打个现代生活的比方:你去银行转账 100 元给朋友。钱从你账户消失的瞬间,你账户的"过去 24 小时账单"上会留下"——100 元"的记录。这个记录跨越时间存在——三个月后翻账单,还能看见那条记录——直到你删除它才消失。在某种意义上,"账单上的这一行"就是现代版的"得":它把一个已经发生的瞬时事件"凝固"在了某个持久介质上。

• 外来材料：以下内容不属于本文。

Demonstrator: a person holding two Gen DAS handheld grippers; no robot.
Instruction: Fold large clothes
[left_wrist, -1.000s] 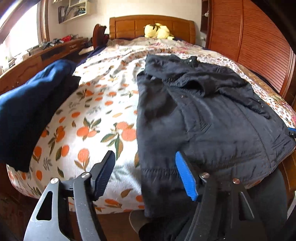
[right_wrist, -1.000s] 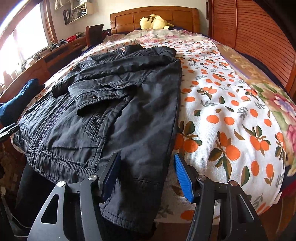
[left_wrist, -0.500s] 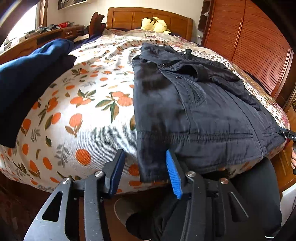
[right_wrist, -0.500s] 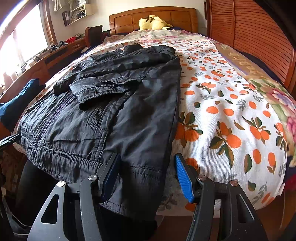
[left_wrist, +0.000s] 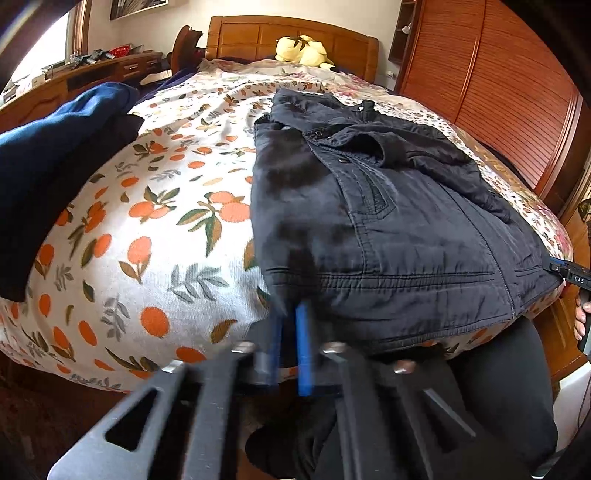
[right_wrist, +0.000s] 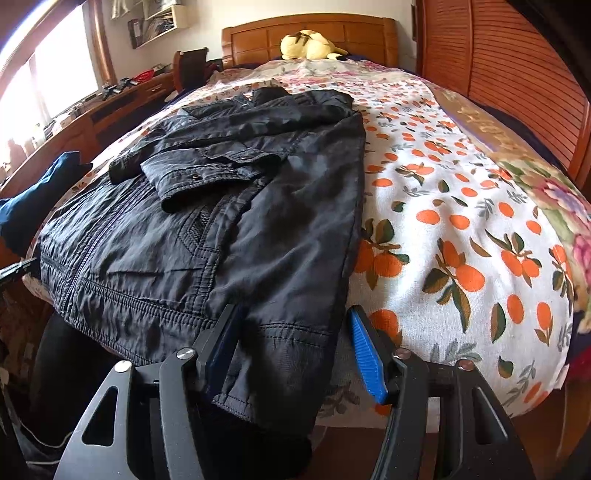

有部经典里有一个极好的比喻:"不失法如券,业如负财物"——"不失法像债券合同,业像背着货物的人"。债券合同是人去借钱时开立的——人已经走了,但合同还在银行里等着兑现;货物也是人背着的——人离开了,但货物曾经随他离开。把这个比喻展开:当你做了一件善事或恶事,业就像那个"背着货物匆匆走过的人"——他刹那即逝;但"不失法"就像那张"债券合同"——它被留下来了,等着未来兑现。
"得"是有部七十五法中的哪一类?
要懂"得",先要回到第 1 章的有部七十五法体系。七十五法分成五大类:色法(物质)、心法(意识)、心所(伴随意识的心理功能)、心不相应行法(既不是物质也不是心理的"中性存在")、无为法(不生不灭的真理)。前三类(物质、心理、与心理伴随的)我们都熟悉;第四类——心不相应行法(cittaviprayukta-saṃskāra)——是有部最有特色的形而上学发明。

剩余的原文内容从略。